**Your task**
Your task is to copy each line of the material that includes "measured".

**Information shown**

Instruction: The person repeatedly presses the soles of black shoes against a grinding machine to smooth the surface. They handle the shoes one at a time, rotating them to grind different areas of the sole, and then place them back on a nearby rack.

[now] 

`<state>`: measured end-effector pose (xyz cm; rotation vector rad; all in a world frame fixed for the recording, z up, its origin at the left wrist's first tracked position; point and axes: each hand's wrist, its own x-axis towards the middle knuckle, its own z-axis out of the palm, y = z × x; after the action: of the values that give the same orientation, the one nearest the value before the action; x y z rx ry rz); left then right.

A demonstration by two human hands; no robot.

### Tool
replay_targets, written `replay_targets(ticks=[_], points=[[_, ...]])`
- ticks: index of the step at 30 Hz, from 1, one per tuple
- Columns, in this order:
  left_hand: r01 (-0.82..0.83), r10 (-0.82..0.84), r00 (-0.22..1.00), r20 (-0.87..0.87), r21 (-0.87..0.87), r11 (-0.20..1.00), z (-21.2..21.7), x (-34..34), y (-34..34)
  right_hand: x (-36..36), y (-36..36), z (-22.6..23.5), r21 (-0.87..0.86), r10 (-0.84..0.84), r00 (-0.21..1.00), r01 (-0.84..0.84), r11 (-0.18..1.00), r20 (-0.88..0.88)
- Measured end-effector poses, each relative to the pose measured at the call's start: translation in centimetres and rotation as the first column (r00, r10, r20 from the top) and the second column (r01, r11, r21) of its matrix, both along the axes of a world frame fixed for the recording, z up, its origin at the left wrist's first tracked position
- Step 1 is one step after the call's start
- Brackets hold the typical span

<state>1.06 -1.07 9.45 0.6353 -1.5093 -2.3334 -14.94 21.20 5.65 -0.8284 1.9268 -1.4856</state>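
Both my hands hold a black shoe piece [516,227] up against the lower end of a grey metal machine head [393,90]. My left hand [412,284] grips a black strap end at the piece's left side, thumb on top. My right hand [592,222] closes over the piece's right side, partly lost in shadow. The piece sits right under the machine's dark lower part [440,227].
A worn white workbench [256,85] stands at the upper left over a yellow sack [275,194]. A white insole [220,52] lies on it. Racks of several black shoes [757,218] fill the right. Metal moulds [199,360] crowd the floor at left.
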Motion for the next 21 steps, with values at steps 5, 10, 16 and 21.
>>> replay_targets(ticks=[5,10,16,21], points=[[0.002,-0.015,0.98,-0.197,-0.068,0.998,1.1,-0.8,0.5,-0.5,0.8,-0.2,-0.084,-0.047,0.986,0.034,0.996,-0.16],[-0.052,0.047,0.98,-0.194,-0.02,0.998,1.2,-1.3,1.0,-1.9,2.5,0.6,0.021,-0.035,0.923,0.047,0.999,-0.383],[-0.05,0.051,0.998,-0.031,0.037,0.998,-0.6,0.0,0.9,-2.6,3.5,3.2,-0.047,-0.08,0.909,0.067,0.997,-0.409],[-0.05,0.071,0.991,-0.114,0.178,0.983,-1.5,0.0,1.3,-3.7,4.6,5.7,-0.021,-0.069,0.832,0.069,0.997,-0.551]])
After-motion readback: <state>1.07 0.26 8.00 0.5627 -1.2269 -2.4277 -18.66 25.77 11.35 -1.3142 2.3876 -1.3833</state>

**Expected output**
`<state>`: measured end-effector pose (xyz cm; rotation vector rad; all in a world frame fixed for the recording, z up, its origin at the left wrist's first tracked position; point and axes: each hand's wrist, its own x-axis towards the middle knuckle, its own z-axis out of the palm, y = z × x; after the action: of the values that give the same orientation, the one nearest the value before the action; x y z rx ry rz); left then right.
- Measured end-effector poses, each relative to the pose measured at the call's start: translation in centimetres and rotation as the first column (r00, r10, r20 from the top) and the second column (r01, r11, r21) of its matrix, both along the axes of a world frame fixed for the recording, z up, its origin at the left wrist's first tracked position

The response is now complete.